— Data provided —
'''
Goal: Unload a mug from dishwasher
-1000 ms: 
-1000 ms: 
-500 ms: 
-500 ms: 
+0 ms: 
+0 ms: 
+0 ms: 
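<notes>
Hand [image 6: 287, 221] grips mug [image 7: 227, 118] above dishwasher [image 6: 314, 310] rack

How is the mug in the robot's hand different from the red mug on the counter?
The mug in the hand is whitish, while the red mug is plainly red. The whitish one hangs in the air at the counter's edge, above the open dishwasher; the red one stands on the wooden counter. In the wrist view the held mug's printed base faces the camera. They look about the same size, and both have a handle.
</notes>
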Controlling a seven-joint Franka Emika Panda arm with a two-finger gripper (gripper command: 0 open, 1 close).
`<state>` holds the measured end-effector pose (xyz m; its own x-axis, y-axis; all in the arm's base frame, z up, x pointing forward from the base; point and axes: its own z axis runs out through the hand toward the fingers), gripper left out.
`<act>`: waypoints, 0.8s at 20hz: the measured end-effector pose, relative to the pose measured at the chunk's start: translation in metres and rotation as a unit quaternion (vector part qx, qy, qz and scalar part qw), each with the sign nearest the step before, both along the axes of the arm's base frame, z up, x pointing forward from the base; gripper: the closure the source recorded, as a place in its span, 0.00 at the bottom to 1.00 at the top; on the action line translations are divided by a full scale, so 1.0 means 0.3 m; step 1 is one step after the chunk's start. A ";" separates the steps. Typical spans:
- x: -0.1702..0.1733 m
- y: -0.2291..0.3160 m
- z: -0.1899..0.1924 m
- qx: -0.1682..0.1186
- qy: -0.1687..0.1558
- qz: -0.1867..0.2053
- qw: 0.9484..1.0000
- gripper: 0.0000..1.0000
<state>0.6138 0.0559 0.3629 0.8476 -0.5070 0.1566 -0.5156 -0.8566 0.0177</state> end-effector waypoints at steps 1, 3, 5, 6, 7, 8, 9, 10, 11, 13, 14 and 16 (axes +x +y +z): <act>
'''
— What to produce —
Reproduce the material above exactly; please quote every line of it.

— Written solution —
Goal: Unload a mug from dishwasher
-1000 ms: 
-1000 ms: 
-500 ms: 
-500 ms: 
+0 ms: 
+0 ms: 
+0 ms: 
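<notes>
Hand [image 6: 287, 221] grips mug [image 7: 227, 118] above dishwasher [image 6: 314, 310] rack

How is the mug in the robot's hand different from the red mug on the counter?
The mug in the hand is whitish, while the red mug is plainly red. The whitish one hangs in the air at the counter's edge, above the open dishwasher; the red one stands on the wooden counter. In the wrist view the held mug's printed base faces the camera. They look about the same size, and both have a handle.
</notes>
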Controlling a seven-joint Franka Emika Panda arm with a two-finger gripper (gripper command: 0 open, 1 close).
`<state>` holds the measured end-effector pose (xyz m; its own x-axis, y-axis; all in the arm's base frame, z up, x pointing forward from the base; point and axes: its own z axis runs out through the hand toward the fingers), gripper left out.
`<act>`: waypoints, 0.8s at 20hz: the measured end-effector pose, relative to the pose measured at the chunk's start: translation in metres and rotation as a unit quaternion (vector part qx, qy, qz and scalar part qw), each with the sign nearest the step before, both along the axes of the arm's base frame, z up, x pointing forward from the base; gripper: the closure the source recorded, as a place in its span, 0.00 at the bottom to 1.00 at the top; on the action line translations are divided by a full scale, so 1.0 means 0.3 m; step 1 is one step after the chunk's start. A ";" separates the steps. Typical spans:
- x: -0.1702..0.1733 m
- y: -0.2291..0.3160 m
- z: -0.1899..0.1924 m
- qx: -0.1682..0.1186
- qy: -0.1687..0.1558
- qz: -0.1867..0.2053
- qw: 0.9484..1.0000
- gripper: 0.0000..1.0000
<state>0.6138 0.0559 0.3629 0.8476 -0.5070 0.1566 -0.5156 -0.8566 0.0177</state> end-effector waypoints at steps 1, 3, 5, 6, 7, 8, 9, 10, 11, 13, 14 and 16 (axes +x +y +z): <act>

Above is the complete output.